It’s no secret that Vietnam is a thriving hub for inspiration hunters, especially in the mountainous areas where the tribal culture is very much alive. There’s no better place to showcase the rich and colorful culture of this fascinating country than ethnic minorities groups. It’s also where the soul of Vietnam’s crafting traditions being kept for ages despite of modern technology and development going on in the outside world. It’s where the ancient techniques are still being used as an honor and traditional costumes are being wore as a part of everyday life. If Vietnam is your next destination, it’s highly recommended that you spend some time to touch base with the local hill tribes. Apart from exploring villages in the rugged mountains, let’s go to at least one of the ethnic markets which is as much interesting as any fashion show. Additionally, there are plenty of silk villages and indigo farms to learn about the traditional techniques and cultural highlights of a minority group.
In this post, we’d like to take the first glimpse at the textile pictures of Vietnamese ethnic minorities with the batik technique of the Black Hmong. Hidden amongst the emerald hills of Northwest Vietnam, near the Chinese border is the residence of the Black Hmong minority. You can easily find them in such areas like Sapa, Bac Ha, Cao Son, Mu Cang Chai, Lai Chau. This tribe is believed to emigrate from China about 300 years ago and since then, they’ve been building a community to preserve their traditions and heritage.
Hemp plays a key role in both physical and spiritual life of the Black Hmong minority. Originated from it, the Black Hmong created a vibrant culture which is unique and unblended with any other. From the cultivation to harvest and utilize on their clothes, hemp is their life style. The clothes from hemp is not only durable but also highly aesthetic. It’s suitable for the harsh weather of the mountainous areas and the agriculture types of work. Above all, it thoroughly represents the cultural identity as long as the pride of the Hmong community.

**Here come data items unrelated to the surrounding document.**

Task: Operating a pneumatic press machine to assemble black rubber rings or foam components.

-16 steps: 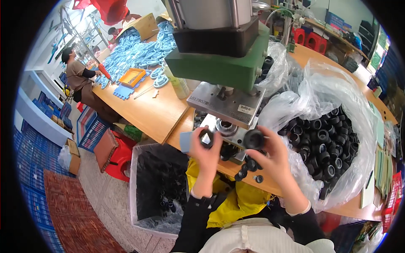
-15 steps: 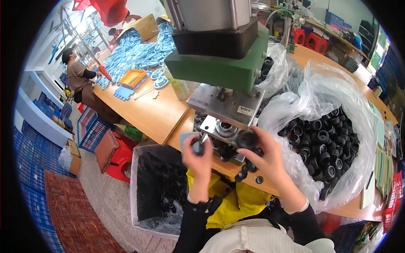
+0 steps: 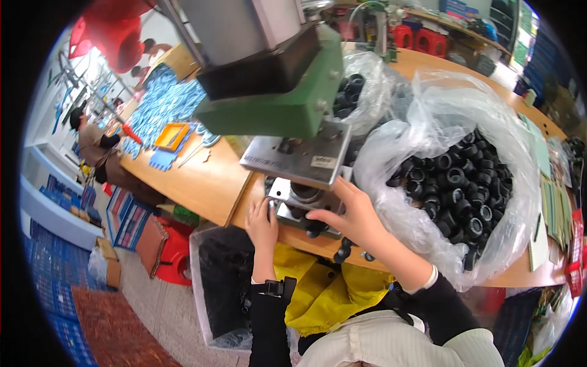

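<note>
A press with a green head [image 3: 269, 104] stands before me. Its upper steel plate [image 3: 299, 156] hangs over a lower steel die [image 3: 284, 191], where a dark round part [image 3: 306, 193] sits in the middle. My right hand [image 3: 354, 214] is at the die's right side, thumb and forefinger spread apart, with nothing visible between them. My left hand [image 3: 262, 225] is by the die's left edge, its fingers stretched up beside the metal; I see nothing in it. Below my right thumb are several black rings [image 3: 315, 229], partly hidden. More small black parts [image 3: 343, 249] lie at the table's edge.
A clear plastic bag [image 3: 391, 214] full of black ring-shaped parts [image 3: 455, 177] lies open at right. A lined bin [image 3: 202, 293] stands below left, beside yellow sacking [image 3: 324, 287]. Light-blue pieces [image 3: 165, 104] and an orange tray [image 3: 172, 136] lie farther off, near a co-worker [image 3: 98, 147].
The black rings that were in my hands are no longer seen in them. A dark part now sits in the die. My left hand has moved to the die's edge; the view has shifted.
</note>
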`<state>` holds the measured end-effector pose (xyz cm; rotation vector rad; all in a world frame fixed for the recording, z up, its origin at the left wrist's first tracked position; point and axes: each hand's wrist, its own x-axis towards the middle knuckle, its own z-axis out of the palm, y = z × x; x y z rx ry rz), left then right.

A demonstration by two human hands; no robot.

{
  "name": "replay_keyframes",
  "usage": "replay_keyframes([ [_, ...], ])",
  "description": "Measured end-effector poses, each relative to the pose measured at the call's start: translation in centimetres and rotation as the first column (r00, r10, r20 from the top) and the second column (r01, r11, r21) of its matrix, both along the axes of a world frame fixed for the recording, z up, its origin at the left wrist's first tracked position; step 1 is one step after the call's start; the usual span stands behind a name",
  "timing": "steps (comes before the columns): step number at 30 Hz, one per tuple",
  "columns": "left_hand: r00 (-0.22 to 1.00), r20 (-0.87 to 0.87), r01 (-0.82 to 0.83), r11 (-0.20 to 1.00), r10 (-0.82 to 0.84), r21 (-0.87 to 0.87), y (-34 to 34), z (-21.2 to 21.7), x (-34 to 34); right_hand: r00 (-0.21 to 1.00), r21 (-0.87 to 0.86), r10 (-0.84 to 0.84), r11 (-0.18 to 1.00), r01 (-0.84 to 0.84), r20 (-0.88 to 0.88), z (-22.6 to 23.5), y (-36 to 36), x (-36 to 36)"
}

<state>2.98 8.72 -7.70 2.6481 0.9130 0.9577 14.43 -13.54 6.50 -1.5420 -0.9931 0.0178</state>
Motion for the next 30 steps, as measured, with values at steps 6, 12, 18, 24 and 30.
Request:
replay_keyframes([
  [6, 0.993, -0.059, 0.104, 0.994, -0.106, -0.044, 0.0, -0.8, 0.7, 0.760, -0.335, -0.527, 0.687, 0.645, 0.381, -7.2, -11.4, 9.7],
  [12, 0.940, 0.334, 0.138, 0.972, -0.068, -0.189, -1.7, -0.6, 0.5, 0.792, -0.683, -0.396, 0.408, 0.605, 0.465, -8.7, -12.8, 12.0],
  [18, 0.766, 0.568, 0.407, 0.911, -0.300, -0.067, -7.9, 9.1, 3.8, 0.802, -0.404, -0.579, 0.706, 0.582, 0.145, -5.9, -13.0, 9.8],
  [24, 0.777, 0.616, 0.496, 0.732, -0.132, -0.467, -9.8, 13.1, 7.5, 0.884, -0.250, -0.463, 0.865, 0.436, -0.062, -3.6, -14.1, 6.8],
  [30, 0.769, 0.629, 0.448, 0.797, -0.114, -0.405, -10.6, 12.9, 7.3, 0.930, -0.019, -0.126, 0.992, 0.127, -0.346, -1.2, -11.7, 2.3],
])
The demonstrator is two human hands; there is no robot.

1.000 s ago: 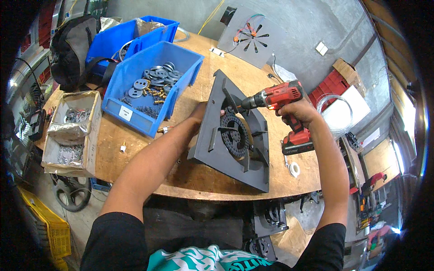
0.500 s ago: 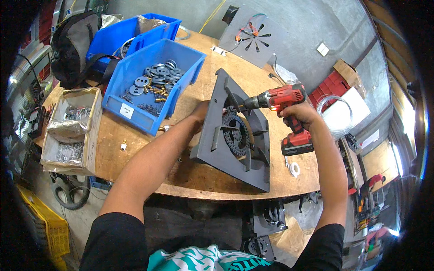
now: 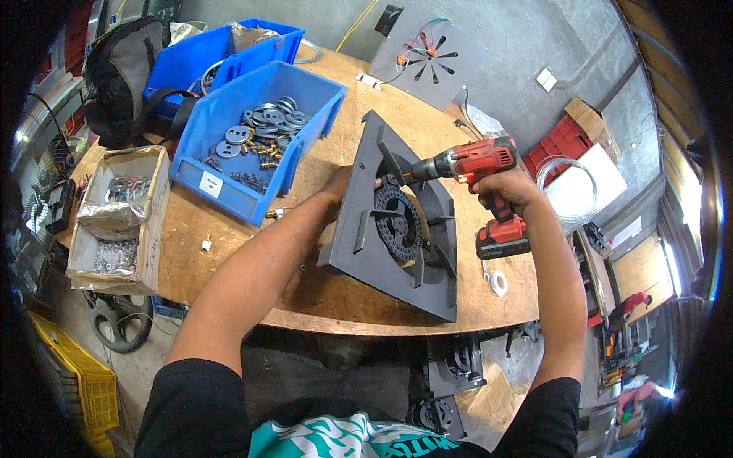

The Black Hmong minority boasts a unique style of their own. It’s quite recognizable by indigo dyed and batiked patterns which symbolize the intimate connection between their people and the nature. Even though it’s a lengthy process to create the traditional clothing, the women of this hill tribe still practice everyday.
First hemp is harvested and then being left to dry out for 10 days under the sun, but only 4 nights under the dewfall to strengthen its elasticity and resilience. The women then use their hands to separate the fibers and soften them a little first. Later everything will be put into a millstone to further flatten to make it more flexible and silky.
The next step is where hand looms being used to weave those glossy strands into pieces of cloth, ready for the most artistic step- batik, also what they are most well-known for. At this point, all Hmong women and little girls become artists to transcend the vibrant nature into the skirts, dresses…
To create the patterns and decorations on the fabric, the Black Hmong apply the technique of using bees wax and dyeing. First, they melt the wax and then use a special pen with wooden handle and metal nib to directly draw on the fabric. Unlike most people believe the batik is the last step, the indigo dyeing is. After the wax has dried in the form of many beautiful patterns, the fabric then being dipped in natural indigo vessels for more than 10 times to reach a perfect dark blue tone. The parts covered by wax will not be cracked through by color at this stage. Hence, the patterns nicely remained original color. The wax later will be removed easily by washing under the hot water. Until now, the Black Hmong have developed about 20 different patterns from this technique which can be easily seen in their daily clothes. Those patterns make their styles to become both fashionable and exotic. Nowadays, these techniques are still being passed on to the younger generation everyday, from a mother to a daughter, like an endless circle.